Aridity and land use negatively influence a dominant species' upper critical thermal limits

Abstract

Understanding the physiological tolerances of ectotherms, such as thermal limits, is important in predicting biotic responses to climate change. However, it is even more important to examine these impacts alongside those from other landscape changes: such as the reduction of native vegetation cover, landscape fragmentation and changes in land use intensity (LUI). Here, we integrate the observed thermal limits of the dominant and ubiquitous meat ant Iridomyrmex purpureus across climate (aridity), land cover and land use gradients spanning 270 km in length and 840 m in altitude across northern New South Wales, Australia. Meat ants were chosen for study as they are ecosystem engineers and changes in their populations may result in a cascade of changes in the populations of other species. When we assessed critical thermal maximum temperatures (CT_max) of meat ants in relation to the environmental gradients we found little influence of climate (aridity) but that CT_max decreased as LUI increased. We found no overall correlation between CT_max and CT_min. We did however find that tolerance to warming was lower for ants sampled from more arid locations. Our findings suggest that as LUI and aridification increase, the physiological resilience of I. purpureus will decline. A reduction in physiological resilience may lead to a reduction in the ecosystem service provision that these populations provide throughout their distribution.

Keywords: Ant; Climate change; Critical thermal maximum; Critical thermal minimum; Formicidae; Insect; Land cover; Land use; Landscape adaptation; Thermal stress.

Figure 1. Sites used in this study in northern New South Wales, Australia (see insert) with relative values for CT_max (A), land use intensity (B), aridity (C) and clay (D) shown.

Maps generated using Map data © OpenStreetMap contributors. The size of the circle is indicative of the mean value of the given variable (i.e. the larger the circle, the higher the value and the contrary). Image produced using the Leaflet package (version 1.1.0.9000, http://rstudio.github.io/leaflet/) within R statistical software (version 3.4.3). The R package OpenStreetMap is licensed under a GNU General Public License (GPL-2) (https://cran.r-project.org/web/packages/OpenStreetMap/index.html) and was used to extract map tiles from OpenStreetMap which is licensed on terms of the Open Database License, ‘ODbL’ 1.0. (http://wiki.osmfoundation.org/wiki/Licence).

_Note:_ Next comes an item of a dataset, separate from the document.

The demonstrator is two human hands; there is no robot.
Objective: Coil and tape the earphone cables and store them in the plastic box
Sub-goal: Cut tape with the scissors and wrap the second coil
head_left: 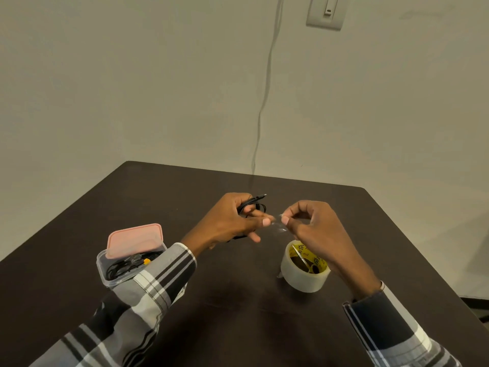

Figure 2. Random effect estimates of model coefficients using best linear unbiased prediction (BLUP) and 95% confidence intervals of the intercepts (A and C) and CT_max (B) and CT_min (D) across sites.

Figure 3. 95% confidence intervals on the selected CT_max and CT_min models for the factors: land use intensity (LUI: A and C) and clay (B and D).

Figure 4. Three measures of warming tolerance (3 months, 12 months and 36 months); based on location modelled ANUCLIM data for three different sampling periods) relative to aridity index for each site.